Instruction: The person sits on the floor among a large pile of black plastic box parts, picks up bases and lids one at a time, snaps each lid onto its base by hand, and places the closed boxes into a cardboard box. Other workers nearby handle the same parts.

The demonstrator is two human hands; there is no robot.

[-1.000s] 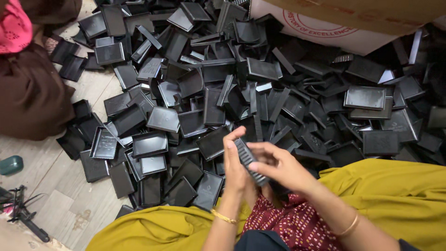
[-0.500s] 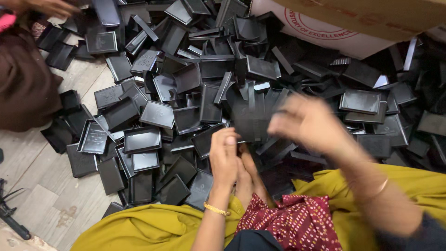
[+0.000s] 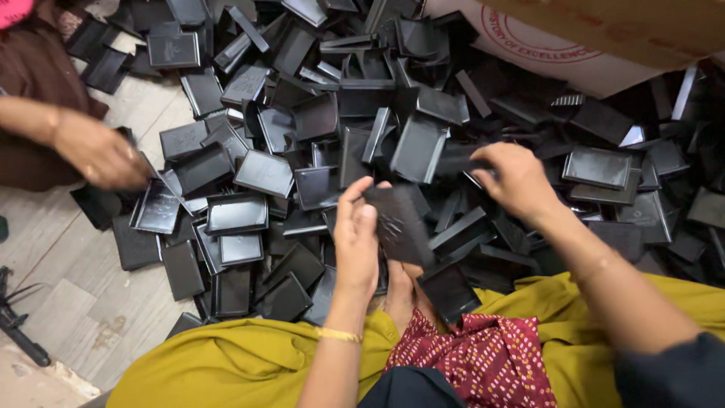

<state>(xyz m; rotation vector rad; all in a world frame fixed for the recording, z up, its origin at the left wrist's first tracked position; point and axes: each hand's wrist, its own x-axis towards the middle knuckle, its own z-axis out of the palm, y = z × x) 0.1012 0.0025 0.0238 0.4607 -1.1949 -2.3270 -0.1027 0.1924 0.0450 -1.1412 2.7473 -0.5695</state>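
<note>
Head view: left hand (image 3: 356, 240) grips a stack of flat black rectangular plastic trays (image 3: 398, 225) above the lap. Right hand (image 3: 515, 180), earlier at the stack, has extended into the black tray pile (image 3: 302, 113) on the floor, fingers closing on another tray; a co-worker's hand (image 3: 98, 155) reaches in at the left.

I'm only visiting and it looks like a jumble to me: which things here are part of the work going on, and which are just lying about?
In the work:
- left hand holding a stack of black trays
- right hand reaching into the pile of black trays

Lying about:
- cardboard box
- another person's hand, at the pile's edge
- black tool on the floor
</note>
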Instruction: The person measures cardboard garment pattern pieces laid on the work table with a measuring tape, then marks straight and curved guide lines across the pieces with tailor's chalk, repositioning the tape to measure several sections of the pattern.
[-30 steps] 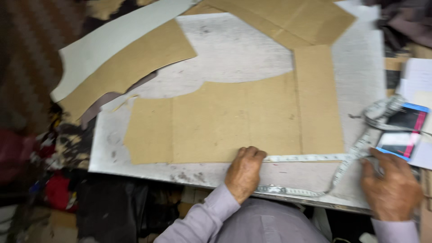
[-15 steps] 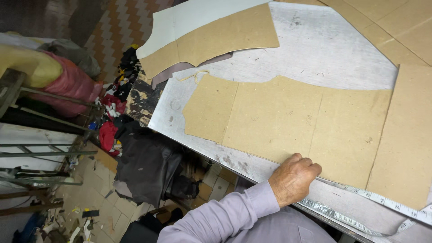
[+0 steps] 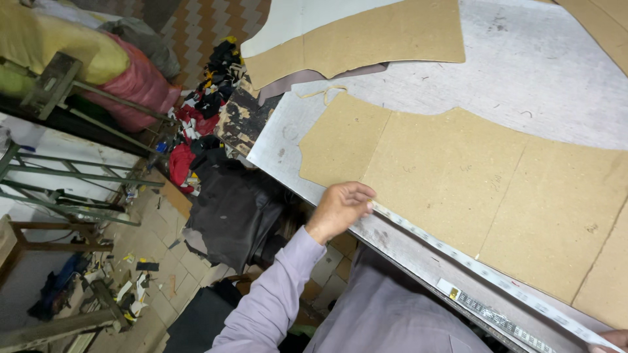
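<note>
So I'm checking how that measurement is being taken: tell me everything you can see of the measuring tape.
The measuring tape is a flat, pale, flexible strip with fine markings, stretched taut along the lower edge of the large brown cardboard pattern piece on the worn white table. The left hand pins its end at the pattern's lower left corner. It runs diagonally to the lower right, where a doubled-back darker stretch lies beside it.

- The left hand (image 3: 340, 208) pins one end of a white measuring tape (image 3: 458, 256) against the near edge of a large brown cardboard pattern (image 3: 471, 189).
- The tape runs taut along that edge toward the lower right, where only the fingertips of the right hand (image 3: 611, 340) show.
- The pattern lies flat on a scuffed white worktop (image 3: 543, 72).
- Another cardboard piece (image 3: 366, 39) lies farther back.
- Fabric scraps (image 3: 203, 124) litter the floor at left.
</note>
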Available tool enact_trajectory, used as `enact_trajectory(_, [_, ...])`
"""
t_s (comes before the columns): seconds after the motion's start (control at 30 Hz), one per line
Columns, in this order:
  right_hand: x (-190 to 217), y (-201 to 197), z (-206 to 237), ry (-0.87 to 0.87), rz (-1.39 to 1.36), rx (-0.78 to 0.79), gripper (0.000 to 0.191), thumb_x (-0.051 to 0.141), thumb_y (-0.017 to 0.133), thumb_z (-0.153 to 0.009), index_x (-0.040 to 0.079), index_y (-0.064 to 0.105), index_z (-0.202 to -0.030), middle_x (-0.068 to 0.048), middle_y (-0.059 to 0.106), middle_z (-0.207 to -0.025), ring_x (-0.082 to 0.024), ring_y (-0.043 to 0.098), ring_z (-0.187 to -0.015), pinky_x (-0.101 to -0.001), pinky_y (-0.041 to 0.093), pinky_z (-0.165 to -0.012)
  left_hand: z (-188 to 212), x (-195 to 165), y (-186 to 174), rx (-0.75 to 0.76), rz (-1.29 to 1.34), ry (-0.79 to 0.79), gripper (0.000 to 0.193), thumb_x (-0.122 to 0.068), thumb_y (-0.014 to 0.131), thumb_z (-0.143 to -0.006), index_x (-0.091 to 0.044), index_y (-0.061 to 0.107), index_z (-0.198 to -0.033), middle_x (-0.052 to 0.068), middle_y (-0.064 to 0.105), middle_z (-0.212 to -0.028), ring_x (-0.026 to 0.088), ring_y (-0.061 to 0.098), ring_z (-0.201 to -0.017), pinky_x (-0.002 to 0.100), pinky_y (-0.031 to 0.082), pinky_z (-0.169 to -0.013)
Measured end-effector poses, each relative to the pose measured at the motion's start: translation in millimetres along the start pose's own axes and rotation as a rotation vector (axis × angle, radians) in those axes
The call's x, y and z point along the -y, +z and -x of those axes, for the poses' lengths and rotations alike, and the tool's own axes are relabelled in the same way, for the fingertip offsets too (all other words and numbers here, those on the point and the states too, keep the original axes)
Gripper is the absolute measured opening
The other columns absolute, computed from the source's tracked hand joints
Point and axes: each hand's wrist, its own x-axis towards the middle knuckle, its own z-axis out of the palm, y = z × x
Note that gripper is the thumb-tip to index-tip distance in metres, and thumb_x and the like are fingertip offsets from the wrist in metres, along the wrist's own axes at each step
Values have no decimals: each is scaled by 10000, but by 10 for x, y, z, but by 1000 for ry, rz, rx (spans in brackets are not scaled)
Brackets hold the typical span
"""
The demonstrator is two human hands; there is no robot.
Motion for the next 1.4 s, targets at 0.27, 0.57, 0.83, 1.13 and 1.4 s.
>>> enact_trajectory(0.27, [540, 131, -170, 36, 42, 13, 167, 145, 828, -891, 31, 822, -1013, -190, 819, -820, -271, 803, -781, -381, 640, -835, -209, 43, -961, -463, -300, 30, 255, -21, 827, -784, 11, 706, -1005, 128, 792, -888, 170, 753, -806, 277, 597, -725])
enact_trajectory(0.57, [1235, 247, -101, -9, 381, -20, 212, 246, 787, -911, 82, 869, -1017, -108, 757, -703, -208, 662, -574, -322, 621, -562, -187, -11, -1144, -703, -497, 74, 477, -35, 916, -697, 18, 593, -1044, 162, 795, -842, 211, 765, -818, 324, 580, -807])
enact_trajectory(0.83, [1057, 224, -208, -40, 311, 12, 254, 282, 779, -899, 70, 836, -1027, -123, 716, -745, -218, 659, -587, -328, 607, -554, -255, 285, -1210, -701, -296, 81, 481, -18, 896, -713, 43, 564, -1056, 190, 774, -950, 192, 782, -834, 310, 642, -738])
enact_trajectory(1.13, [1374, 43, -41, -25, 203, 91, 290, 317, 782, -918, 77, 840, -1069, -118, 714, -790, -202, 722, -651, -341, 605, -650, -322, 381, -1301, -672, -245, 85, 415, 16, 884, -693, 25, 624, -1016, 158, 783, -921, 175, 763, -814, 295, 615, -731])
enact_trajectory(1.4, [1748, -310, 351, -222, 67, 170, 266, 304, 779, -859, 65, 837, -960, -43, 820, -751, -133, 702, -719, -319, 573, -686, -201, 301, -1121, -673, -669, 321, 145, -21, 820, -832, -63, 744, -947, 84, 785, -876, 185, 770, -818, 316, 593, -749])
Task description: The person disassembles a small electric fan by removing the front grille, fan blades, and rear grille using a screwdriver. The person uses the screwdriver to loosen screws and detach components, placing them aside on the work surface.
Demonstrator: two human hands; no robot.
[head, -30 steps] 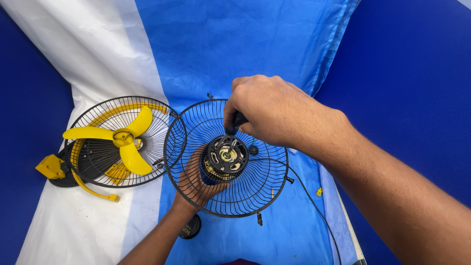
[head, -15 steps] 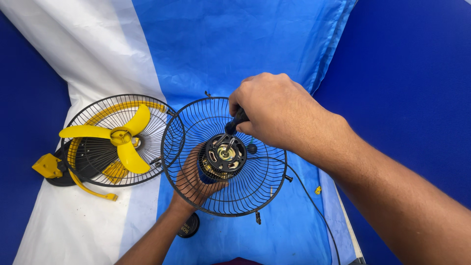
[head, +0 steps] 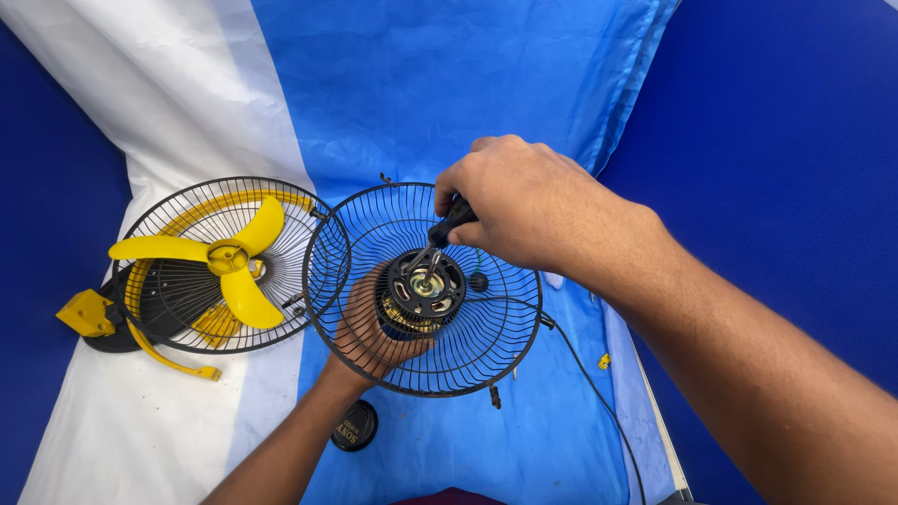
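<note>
Black wire grille (head: 468,346), glossy yellow plastic blades (head: 224,257)

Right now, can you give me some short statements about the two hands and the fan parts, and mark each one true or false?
1. The right hand holds a screwdriver whose tip is at the fan motor. True.
2. The left hand lies on top of the wire fan guard. False: it supports the motor from beneath the guard.
3. The yellow fan blade rests on the second guard to the left. True.
4. The black round cap sits on the motor. False: it lies on the blue cloth.
</note>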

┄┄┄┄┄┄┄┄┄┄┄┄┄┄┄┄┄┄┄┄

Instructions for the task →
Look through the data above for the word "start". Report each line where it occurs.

Answer for this exercise →
t_s (comes before the columns): seconds after the motion's start (control at 30 Hz), one per line
Measured end-effector poses, each relative to the pose measured at the motion's start: translation in millimetres along the start pose's own axes and rotation as a rotation vector (axis × angle, radians) in those axes

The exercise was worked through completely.